Sistah Space
- Formation: 2015
- Founder: Ngozi Fulani
- Legal status: Charity
- Purpose: Domestic violence support
- Headquarters: Hackney, London, UK
- Website: www.sistahspace.org

= Sistah Space =

UK charity

Sistah Space is a London-based domestic violence charity that provides specialist services to women of African and Caribbean heritage.

== History ==
Sistah Space was founded by Ngozi Fulani in 2015, following the 2014 murder of Valerie Forde and her daughter. Sistah Space is "community-based nonprofit initiative created to bridge the gap in domestic abuse services for African heritage women and girls" Sistah Space operated from a retail location in Lower Clapton, switching to accommodation on Mare Street, Hackney provided by Hackney Council in December 2019.

In 2020, the organisation complained about tweets sent by Philip Glanville. In the same year, the organisation entered into a dispute with Hackney Council over premises in Clapton supplied under a voluntary sector lease, which it said were unsafe. Sistah Space subsequently changed its location. The following year, the organisation suggested sensitivity training for police to improve their support for black women who have experienced domestic violence. In August 2022, they were denied permission to have a float at the Hackney Carnival.

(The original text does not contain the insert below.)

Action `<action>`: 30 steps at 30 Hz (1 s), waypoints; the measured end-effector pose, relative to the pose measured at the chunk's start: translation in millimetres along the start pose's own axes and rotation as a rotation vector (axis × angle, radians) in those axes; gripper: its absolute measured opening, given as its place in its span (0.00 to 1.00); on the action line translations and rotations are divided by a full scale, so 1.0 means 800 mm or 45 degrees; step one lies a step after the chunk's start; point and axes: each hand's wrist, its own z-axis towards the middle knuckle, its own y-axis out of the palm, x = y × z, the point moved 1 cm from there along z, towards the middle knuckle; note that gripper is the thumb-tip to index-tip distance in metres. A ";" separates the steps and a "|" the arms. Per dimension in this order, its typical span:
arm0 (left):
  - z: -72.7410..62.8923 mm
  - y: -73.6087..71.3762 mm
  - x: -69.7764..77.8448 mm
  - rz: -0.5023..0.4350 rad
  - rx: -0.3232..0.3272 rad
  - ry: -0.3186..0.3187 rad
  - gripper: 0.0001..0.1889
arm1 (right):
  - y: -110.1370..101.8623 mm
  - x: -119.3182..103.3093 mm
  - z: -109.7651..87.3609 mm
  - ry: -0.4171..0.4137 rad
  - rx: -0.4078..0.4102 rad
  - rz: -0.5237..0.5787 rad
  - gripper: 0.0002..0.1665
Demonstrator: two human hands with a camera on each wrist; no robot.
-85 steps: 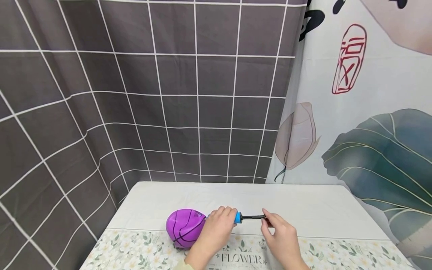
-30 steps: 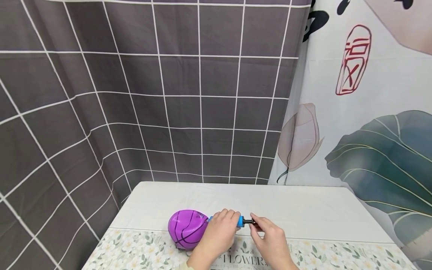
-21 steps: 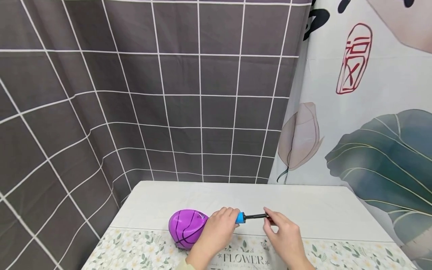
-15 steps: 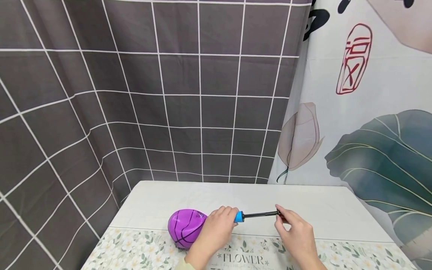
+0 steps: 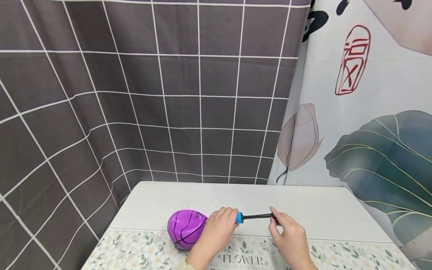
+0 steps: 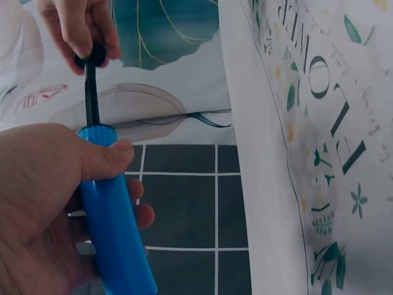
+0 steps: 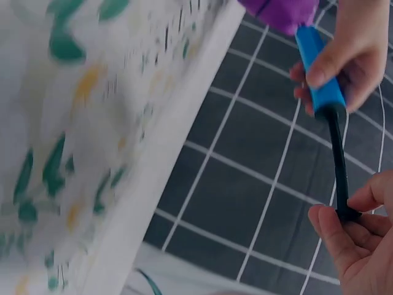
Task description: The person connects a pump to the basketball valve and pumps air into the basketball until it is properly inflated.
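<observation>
A soft-looking, dented purple ball [image 5: 185, 229] with black basketball lines lies at the left of my hands in the head view. My left hand [image 5: 217, 230] grips the blue barrel of a hand pump [image 6: 113, 215], its thumb laid across the barrel near the top. The pump's far end meets the ball in the right wrist view. My right hand [image 5: 288, 234] pinches the black handle end of the pump's rod between thumb and fingers. A long stretch of black rod [image 7: 338, 160] shows between the barrel and my right fingers.
The table [image 5: 314, 210] carries a white cover with a floral band and the word FLOWER along its near side. A dark grid curtain [image 5: 216, 112] hangs behind, and a white curtain with leaf prints [image 5: 381, 157] hangs at the right.
My right hand slid the rod inward by one second ago, drew it far out to the right, and now sits slightly back toward the barrel. The left hand and ball stay nearly still.
</observation>
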 end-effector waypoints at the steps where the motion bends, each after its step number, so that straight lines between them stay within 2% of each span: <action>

The charity attracted attention in November 2022 when its founder, Fulani, alleged that she had been subject to racist questioning by Lady Susan Hussey, a royal staff member, at a Buckingham Palace function. Both ladies later met and Lady Susan Hussey apologised for the comments she had made and any distress they had caused.

In December 2022, the charity stopped much of its work and made a statement on Instagram that online abuse and safety concerns caused the decision. The same month, reports stated that the Charity Commission and the London Assembly were making preliminary investigations into the running of Sistah Space, following a series of more than 200 posts by an anonymous Twitter user questioning the charity's finances and organisation.

The Charity Commission subsequently said "We have carefully reviewed and assessed concerns raised about Sistah Space, and, as a result, have written to the trustees," and provided advice about preparing and filing annual accounts and managing conflicts of interest. Some commentators felt the Charity Commission was being mis-used, with writer Nels Abbey suggesting the investigation was evidence of an agenda to keep black-led charities in their place.

In 2025, Sistah Space launched a £350,000 fundraising campaign in order to open the first UK refuge for Black women and children in a building and on land already bought by the charity.